Der Radler-Anteil stieg dagegen kontinuierlich. Was ist hier noch drin?
Das Rad erhöht natürlich den Bewegungsradius. Mit dem E-Bike konnte die Reichweite sogar noch vergrößert werden. In Linz fahren über die Nibelungenbrücke bereits 750.000 Menschen mit dem Rad. Das entspricht ungefähr dem Fahrgastpotential der Mühlkreisbahn. Das zeigt deutlich, dass die getroffenen Maßnahmen Wirkung zeigen.
Kann das Fahrrad das Linzer Verkehrsproblem lösen?
Kein Verkehrsmittel – isoliert betrachtet – kann das Verkehrsproblem in Linz lösen, auch nicht das Fahrrad. Es müssen viele aufeinander abgestimmte Maßnahmen gesetzt werden. Priorität muss natürlich der Ausbau des ÖVs haben. Aber auch an der Siedlungspolitik im Umland muss sich was ändern. Siedlungsentwicklung soll nur noch entlang attraktiver ÖV-Korridore entstehen. Die Zersiedelungspolitik der Vergangenheit muss beendet werden.

Fast 70% der Zunahme des sog. „Motorisierten Individualverkehrs“ wird von Nicht-Linzern beigesteuert. Neben den neuen Bypässen der VOEST-Brücke ist auch der Westring in Bau. Kritiker sehen das als eine Einladung an alle Pendler, auch zukünftig aufs Auto zu setzen.
Die meisten Kritiker sind auf einem Auge blind. Denn ich muss mit dem hochrangigen Straßennetz Platz für die Innenstadt schaffen. Linz ist eine der wenigen Städte, die keine stadtnahe Umfahrung haben. Wenn ich den Verkehr aus der Innenstadt auf das hochrangige Straßennetz verlagere, kann ich den freigewordenen Platz in der Stadt für Radwege, Busspuren und lebensqualitätssteigernde Maßnahmen nutzen.

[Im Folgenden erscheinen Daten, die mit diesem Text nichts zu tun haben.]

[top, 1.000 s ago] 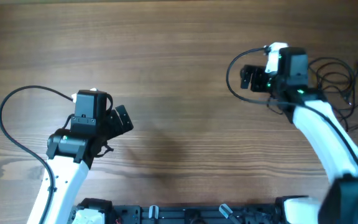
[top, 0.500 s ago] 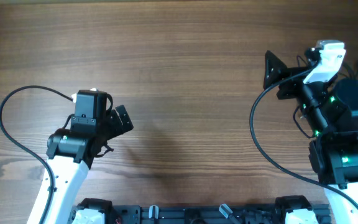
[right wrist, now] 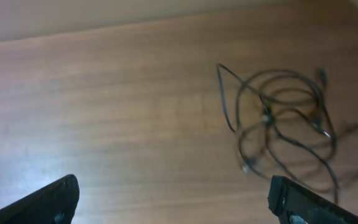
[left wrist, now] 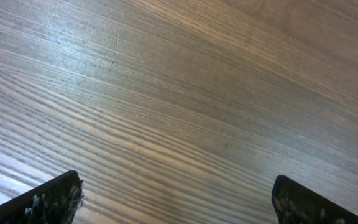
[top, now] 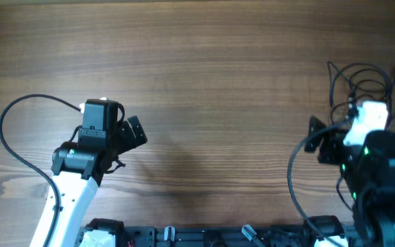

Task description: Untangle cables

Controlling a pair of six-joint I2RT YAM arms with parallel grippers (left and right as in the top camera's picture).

Das muss natürlich parallel zum Bau des Westrings geschehen, damit der Verkehr nicht wieder zurück in die Stadt kann. Entlastungsmaßnahmen müssten dann bereits ab der Stadteinfahrt in der Rudolfstraße wirken.
Beim Wegfall der Eisenbahnbrücke hat man gesehen, dass sich die Pendler sehr schnell auf die neue Situation eingestellt haben und es zu keinem Verkehrskollaps gekommen ist. Braucht es nicht einfach da und dort mehr Zwang, um Verkehrsteilnehmer zum Umdenken zu bewegen?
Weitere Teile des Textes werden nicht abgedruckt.